Where other inmates might apply for parole at the first opportunity, Homolka refrained from doing so. "Because she was deemed a risk to reoffend, she was denied statutory release two-thirds of the way through her sentence,"[62] Maclean's Magazine reported in explaining that that had exempted Homolka from the parole restrictions meant to ease an offender's integration into mainstream society. In 2004 the Canadian Broadcasting Corporation noted that "The National Parole Board has ruled that Karla Homolka must stay in prison for her full sentence, warning that she remains a risk to commit another violent crime."[63] While the NPB noted that she had made some progress toward rehabilitation[64] it expressed concern that Homolka had begun corresponding with a convicted murderer whom she had met when they were both being held in different parts of a prison handling unit in Sainte-Anne-des-Plaines, Que. As a result it decided to keep her in prison.[65] The Toronto Sun reported that Homolka had had sex in prison with "a male inmate she now wants to marry, a former cell pal says."[66]

According to former inmate and Homolka confidante Chantel Meuneer, the Sun reported, Homolka and the inmate stripped at a flimsy fence, touched one another sexually and exchanged underwear. At the same time, Meuneer told the Sun, Homolka was still in a lesbian relationship with Lynda Verronneau, who had spent $3,000 on her at Victoria's Secret.[67] The NPB reprimanded Homolka: "you have secretly undertaken an emotional relationship with another inmate, and evidence gathered seems to indicate that this relationship rapidly became sexual," the panel stated.[68] "Meuneer said Dec. 6, 2001, only seven days before Homolka dumped Veronneau, she asked Homolka why she kept her lesbian lover hanging on when she was in love with the man. "'I don't let go right now because I want my clothes and I want my computer,'" Meuneer recalls Homolka saying, according to the Sun.[69]
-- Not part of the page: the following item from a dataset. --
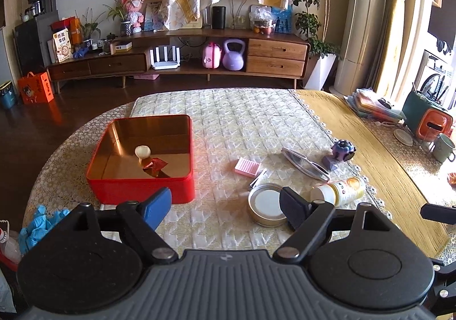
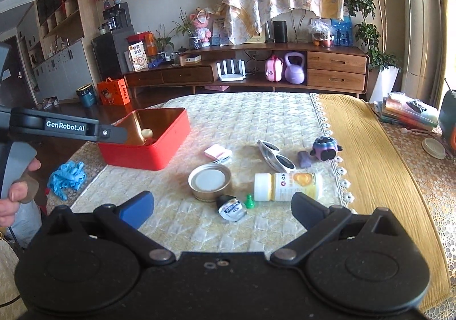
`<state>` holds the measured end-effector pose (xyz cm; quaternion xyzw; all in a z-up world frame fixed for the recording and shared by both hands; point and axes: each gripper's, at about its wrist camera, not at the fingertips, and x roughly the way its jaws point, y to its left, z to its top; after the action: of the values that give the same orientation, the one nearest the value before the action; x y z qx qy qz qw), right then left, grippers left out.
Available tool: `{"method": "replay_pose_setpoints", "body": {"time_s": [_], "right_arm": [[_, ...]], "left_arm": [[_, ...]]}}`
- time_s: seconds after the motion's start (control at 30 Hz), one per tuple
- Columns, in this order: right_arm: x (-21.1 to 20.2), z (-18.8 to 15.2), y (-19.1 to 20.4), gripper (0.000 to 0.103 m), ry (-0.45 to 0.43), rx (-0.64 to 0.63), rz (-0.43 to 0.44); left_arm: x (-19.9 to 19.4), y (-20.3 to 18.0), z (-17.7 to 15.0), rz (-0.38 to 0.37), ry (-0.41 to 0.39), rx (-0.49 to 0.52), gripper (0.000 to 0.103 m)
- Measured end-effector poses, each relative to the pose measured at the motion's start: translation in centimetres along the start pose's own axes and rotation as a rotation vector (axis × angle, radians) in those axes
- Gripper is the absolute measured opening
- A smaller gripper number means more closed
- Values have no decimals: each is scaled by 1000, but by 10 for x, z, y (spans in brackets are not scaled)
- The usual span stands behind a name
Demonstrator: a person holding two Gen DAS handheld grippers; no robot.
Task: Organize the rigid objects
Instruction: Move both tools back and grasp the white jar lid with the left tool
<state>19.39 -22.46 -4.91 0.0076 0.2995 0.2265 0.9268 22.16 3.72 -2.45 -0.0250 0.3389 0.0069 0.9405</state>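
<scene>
- Red tin point(image 1: 148, 187): one, metal, rounded corners, shiny gold inside. It sits on the left of the quilted cloth point(image 1: 236, 120), holding one cream knob-shaped piece point(image 1: 142, 152) and one red foil wrapper point(image 1: 156, 165).
- Loose on the cloth, right of the tin: one ribbed pink block point(image 1: 247, 166), one round metal lid point(image 2: 210, 181), one plastic bottle point(image 2: 287, 186) on its side, one pair of white sunglasses point(image 2: 276, 157), one purple toy point(image 2: 325, 148), one tiny green cone point(image 2: 250, 201), one small dark sachet point(image 2: 231, 208).
- Left gripper point(image 1: 226, 207): fingers spread wide, nothing between them.
- Right gripper point(image 2: 222, 210): also wide open, empty, low over the sachet.
- Crumpled blue gloves point(image 2: 67, 176) at the table's left edge.
</scene>
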Motion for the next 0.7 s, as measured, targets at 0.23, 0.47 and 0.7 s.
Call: {"method": "replay_pose_setpoints", "body": {"time_s": [0.23,0.47,0.7], "right_arm": [[5,-18,-15,103,21,-17,-17],[29,-31,-19,103,63,-41,-14],[64,-38,-16,102,110,-96,2]], "left_arm": [[23,-33,-18,-34,28,30,83],[65,-52,-29,-58,85,70,83],[108,-58,-30,-89,138,79,83]]}}
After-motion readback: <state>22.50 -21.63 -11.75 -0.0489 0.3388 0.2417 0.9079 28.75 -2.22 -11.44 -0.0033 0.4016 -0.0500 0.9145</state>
Meuneer, reported the paper, later began living with Veronneau.[70] And Veronneau, together with writer Christiane Dejardins, wrote Lynda Véronneau: Dans L'Ombre de Karla, published in 2005 by Les Éditions Voix Parallèles.

Homolka gave her the incentive to finish her schooling, Veronneau said[71] Veronneau, who saw herself as a man and was scheduled to undergo gender reassignment surgery, said Homolka "liked to be tied up, something that disturbed Veronneau, who was serving a sentence for robbery. She said one game seemed to simulate rape," the Post reported.[72] This article, along with numerous others, whipped up public opinion as the date of Homolka's release neared. Homolka intended to settle in Alberta - one rumour went, causing an uproar in that province.[73] Maclean's weighed in with a series of possible scenarios: "The most educated speculation has Homolka staying in Quebec, where language and cultural differences supposedly muted the media coverage of her case, and where she'll be less recognizable. Another rumour suggests she will flee overseas, restarting in a country where her case is unknown. Or sneak into the United States, using an illegal identity to cross the border and living out her life under a pseudonym."[74]

Michael Bryant, Ontario's Attorney General fought to get Homolka on the agenda at a meeting of Canada's justice ministers. "He wants the federal government to expand the category of dangerous offenders to "catch those slipping between the cracks."[75] "Bilingual and armed with a bachelor's degree in psychology from Queen's University, Homolka may choose to try to live a quiet life in Quebec, where her crimes are not as well known as they are in English-speaking Canada," reported CTV in May, 2005.[76]

On June 2, 2005, the network said, "the Ontario Crown will ask a Quebec judge to impose conditions under Section 810 of Criminal Code on Homolka's release."[77] "The French and Mahaffy families want even tighter restrictions on Homolka, including asking that she submit to electronic monitoring or yearly psychological and psychiatric assessment," CTV said. These conditions are not allowed under Section 810 because they cross the line between preventive justice versus punitive measures, but "that's why [Toronto lawyer Tim Danson, acting on their behalf] believes the families want the government to amend the Section."."[78]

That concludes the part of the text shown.